DJ's always play their music too loud. insanely loud. I dont understand it. Must be an ego thing about their sound systems? The fact that they almost always play music that is only palatable to the mainest and lamest of the mainstream doesnt help either. P Diddley Diddey's latest club banger at chest caving in volume? Sweet! smoke break time.
I love loud music...and have seen the loudest bands on the planet (Metallica's ...Jutsice tour...holy schmoley that was loud! Dino Jr...had to leave the club and go stand across the street to even be able to listen to em and I think they still managed to lower my sperm count from volume alone)..but your average dj with a crate of records beats em all in terms of annoyability somehow."Hang the DJ!"..indeed.
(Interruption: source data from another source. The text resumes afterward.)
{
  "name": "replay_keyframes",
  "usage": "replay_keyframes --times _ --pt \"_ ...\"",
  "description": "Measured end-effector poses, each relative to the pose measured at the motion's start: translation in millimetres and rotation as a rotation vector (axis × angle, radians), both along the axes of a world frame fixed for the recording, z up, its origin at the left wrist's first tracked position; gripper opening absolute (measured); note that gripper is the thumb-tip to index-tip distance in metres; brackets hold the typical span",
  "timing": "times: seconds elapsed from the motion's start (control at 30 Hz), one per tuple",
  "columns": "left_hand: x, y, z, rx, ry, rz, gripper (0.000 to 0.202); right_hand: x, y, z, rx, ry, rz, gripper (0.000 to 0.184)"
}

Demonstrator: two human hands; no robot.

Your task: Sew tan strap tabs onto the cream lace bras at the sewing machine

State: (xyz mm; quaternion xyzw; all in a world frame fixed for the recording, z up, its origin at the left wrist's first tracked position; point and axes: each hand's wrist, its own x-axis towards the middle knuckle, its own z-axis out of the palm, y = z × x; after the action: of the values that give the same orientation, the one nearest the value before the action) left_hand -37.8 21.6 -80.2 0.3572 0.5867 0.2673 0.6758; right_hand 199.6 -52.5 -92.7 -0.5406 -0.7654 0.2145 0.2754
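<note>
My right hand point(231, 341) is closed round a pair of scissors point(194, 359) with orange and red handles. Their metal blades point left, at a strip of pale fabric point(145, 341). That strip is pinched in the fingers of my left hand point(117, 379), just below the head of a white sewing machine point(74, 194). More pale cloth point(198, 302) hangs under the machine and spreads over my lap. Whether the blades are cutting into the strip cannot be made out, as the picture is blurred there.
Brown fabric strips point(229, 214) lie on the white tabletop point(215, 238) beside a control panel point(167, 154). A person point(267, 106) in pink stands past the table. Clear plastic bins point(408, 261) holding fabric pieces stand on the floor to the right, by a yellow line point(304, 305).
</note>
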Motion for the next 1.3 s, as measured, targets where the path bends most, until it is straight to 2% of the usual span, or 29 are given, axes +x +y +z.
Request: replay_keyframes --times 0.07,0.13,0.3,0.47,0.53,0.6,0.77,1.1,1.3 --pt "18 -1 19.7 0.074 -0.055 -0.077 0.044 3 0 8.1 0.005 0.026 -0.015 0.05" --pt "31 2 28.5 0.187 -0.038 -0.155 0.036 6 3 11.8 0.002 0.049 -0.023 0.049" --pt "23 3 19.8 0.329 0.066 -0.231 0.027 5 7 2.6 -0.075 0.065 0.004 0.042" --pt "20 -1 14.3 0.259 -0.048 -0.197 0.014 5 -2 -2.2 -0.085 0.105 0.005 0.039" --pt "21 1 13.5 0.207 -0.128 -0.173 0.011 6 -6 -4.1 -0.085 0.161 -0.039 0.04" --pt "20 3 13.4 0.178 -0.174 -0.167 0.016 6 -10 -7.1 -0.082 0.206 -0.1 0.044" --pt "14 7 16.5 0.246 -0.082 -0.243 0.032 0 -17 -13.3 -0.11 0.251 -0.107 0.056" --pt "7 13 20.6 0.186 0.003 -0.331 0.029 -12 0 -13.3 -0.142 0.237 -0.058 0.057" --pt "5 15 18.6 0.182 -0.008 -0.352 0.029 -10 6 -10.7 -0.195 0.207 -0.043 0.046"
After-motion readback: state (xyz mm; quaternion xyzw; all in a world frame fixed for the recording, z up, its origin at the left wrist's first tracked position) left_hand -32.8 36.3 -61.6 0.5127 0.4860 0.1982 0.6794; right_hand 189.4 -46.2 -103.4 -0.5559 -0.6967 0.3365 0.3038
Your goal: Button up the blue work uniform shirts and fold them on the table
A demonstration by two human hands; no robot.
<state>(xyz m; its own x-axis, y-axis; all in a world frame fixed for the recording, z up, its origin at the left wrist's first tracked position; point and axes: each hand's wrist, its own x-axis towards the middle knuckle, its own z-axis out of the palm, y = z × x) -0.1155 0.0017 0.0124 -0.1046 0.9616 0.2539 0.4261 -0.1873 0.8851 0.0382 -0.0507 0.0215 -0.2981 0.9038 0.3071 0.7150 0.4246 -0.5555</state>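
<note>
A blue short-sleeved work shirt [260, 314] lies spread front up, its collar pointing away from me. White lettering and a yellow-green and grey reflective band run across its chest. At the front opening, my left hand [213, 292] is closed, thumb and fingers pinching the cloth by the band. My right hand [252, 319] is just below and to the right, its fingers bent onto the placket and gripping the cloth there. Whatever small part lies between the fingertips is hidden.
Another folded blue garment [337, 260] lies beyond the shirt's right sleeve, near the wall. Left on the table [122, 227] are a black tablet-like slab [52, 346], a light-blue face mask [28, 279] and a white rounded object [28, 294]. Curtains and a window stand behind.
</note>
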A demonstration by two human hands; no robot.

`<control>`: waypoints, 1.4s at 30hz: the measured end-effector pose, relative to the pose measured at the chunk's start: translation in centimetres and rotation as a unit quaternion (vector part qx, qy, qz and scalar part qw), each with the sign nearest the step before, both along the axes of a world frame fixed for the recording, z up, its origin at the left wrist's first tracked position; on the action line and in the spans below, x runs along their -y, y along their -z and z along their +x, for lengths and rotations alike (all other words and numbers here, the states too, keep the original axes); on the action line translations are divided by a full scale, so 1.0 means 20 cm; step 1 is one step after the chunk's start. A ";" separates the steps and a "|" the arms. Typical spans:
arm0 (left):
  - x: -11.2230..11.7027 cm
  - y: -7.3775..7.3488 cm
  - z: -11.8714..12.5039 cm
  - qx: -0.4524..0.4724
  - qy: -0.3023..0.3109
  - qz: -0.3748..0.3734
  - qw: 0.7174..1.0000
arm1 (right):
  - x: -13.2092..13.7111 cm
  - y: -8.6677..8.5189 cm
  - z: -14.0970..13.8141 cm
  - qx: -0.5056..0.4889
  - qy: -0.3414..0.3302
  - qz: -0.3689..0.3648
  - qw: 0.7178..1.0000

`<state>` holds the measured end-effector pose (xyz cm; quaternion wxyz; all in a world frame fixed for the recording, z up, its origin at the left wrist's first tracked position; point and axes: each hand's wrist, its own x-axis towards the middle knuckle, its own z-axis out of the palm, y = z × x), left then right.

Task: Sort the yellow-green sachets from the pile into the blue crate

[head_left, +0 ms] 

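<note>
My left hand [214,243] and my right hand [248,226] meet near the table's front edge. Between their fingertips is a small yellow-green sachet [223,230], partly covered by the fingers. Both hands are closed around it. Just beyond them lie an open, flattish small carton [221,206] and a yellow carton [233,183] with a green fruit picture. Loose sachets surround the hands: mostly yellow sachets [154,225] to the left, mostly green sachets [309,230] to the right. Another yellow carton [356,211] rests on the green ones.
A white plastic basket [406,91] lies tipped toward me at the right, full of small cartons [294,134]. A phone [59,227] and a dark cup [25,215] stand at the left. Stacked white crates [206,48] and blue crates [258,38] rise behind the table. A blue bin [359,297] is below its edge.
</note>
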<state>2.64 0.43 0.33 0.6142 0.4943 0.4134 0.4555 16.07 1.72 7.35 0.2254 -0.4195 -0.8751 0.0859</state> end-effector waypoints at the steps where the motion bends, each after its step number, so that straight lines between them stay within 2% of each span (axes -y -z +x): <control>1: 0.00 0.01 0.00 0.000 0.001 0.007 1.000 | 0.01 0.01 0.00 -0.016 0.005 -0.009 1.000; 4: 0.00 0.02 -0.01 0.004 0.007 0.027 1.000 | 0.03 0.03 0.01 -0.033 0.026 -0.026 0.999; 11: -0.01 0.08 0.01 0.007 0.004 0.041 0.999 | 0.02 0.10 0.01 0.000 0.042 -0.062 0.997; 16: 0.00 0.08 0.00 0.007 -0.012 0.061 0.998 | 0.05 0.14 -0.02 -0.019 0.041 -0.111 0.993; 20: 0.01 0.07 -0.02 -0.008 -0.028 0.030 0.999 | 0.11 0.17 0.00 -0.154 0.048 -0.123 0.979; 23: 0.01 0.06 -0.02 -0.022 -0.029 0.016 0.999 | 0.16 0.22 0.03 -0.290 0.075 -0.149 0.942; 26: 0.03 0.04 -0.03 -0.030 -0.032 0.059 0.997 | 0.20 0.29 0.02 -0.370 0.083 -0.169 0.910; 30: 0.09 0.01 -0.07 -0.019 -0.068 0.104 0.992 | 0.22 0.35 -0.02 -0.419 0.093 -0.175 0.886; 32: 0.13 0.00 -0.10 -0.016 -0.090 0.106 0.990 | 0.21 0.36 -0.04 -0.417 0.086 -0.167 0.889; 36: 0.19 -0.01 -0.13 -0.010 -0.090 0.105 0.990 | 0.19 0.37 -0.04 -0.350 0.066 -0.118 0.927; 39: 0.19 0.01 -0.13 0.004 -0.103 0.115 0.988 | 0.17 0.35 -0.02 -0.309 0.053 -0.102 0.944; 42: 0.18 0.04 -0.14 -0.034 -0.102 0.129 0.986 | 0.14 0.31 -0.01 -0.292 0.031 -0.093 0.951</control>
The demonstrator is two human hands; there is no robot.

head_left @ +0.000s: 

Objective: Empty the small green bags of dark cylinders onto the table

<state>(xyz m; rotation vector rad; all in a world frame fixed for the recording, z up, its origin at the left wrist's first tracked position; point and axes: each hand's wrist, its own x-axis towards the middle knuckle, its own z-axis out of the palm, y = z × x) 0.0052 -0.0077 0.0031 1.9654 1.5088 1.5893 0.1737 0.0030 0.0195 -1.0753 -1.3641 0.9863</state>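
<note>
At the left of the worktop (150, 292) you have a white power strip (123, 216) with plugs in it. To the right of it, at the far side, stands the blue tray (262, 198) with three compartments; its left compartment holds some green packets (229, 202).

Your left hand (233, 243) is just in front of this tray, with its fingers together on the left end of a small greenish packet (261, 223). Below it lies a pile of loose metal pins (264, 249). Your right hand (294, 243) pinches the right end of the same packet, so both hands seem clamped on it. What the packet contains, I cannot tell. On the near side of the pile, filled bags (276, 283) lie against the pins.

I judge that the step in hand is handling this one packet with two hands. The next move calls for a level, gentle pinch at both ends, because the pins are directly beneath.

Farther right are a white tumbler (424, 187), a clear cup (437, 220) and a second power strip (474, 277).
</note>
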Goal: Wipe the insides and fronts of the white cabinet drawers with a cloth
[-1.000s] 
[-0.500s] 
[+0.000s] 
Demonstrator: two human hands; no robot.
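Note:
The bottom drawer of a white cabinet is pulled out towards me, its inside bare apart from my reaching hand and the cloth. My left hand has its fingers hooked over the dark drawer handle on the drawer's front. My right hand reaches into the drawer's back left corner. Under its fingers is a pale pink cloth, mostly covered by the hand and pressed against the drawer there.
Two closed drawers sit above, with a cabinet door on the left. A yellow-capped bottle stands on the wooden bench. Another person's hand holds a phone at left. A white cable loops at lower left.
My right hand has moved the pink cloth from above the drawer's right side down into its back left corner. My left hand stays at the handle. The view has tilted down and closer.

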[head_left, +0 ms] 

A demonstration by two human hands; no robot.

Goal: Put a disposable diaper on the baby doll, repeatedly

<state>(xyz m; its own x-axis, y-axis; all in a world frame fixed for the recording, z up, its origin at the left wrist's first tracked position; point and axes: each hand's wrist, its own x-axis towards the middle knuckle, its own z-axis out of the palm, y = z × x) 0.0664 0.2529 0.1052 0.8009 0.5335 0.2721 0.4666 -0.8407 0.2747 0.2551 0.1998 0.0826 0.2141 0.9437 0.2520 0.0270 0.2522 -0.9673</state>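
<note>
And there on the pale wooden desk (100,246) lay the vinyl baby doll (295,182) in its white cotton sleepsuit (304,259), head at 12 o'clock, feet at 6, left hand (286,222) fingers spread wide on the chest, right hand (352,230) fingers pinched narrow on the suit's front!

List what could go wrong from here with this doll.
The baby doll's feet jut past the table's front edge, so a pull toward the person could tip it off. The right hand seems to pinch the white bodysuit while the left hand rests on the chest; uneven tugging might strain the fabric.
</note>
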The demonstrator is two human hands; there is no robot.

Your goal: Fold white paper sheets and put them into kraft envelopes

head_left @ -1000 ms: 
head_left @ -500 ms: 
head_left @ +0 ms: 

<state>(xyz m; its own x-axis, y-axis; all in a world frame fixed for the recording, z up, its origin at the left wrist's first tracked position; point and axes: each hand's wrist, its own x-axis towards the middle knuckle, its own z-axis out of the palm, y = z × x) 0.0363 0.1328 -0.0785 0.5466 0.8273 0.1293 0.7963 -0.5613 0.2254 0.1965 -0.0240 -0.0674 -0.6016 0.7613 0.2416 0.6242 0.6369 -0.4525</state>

Rap music is almost always played at sickining volumes. The shows are ridiculous and horrible, at least the ones Ive been to. I dont know how some of those Jeep dudes can stand to even be in their vehicles ..the whole street is shaking when they drive by. I love rap, hip-hop....but they got a bit of a problem with their live shows it seems. for starters ..NO LIVE BAND. instead you get a DAT tape, played by a dj, with bowel churning sub-bass at bone pulverizing volumes. Just loud enough to become a distorted unlistenable mess live....the records are great some of em. Is it music?...LOL...I wont waste time debating that, plus no ones mind is ever changed on the internet and me telling you all its music aint gonna change anything for you all.

I remember Sting on MTV back in the early eighties saying "Rap is Crap"...I laughed hard when I saw him on MTV awards show ten years later singing "every breathe you take" as the backing track to P. Diddy's cabbage patch dancing...bahahaha!

anyway...
dj = bad
rap = music
my prefernce is for neither to be present at a "country" show.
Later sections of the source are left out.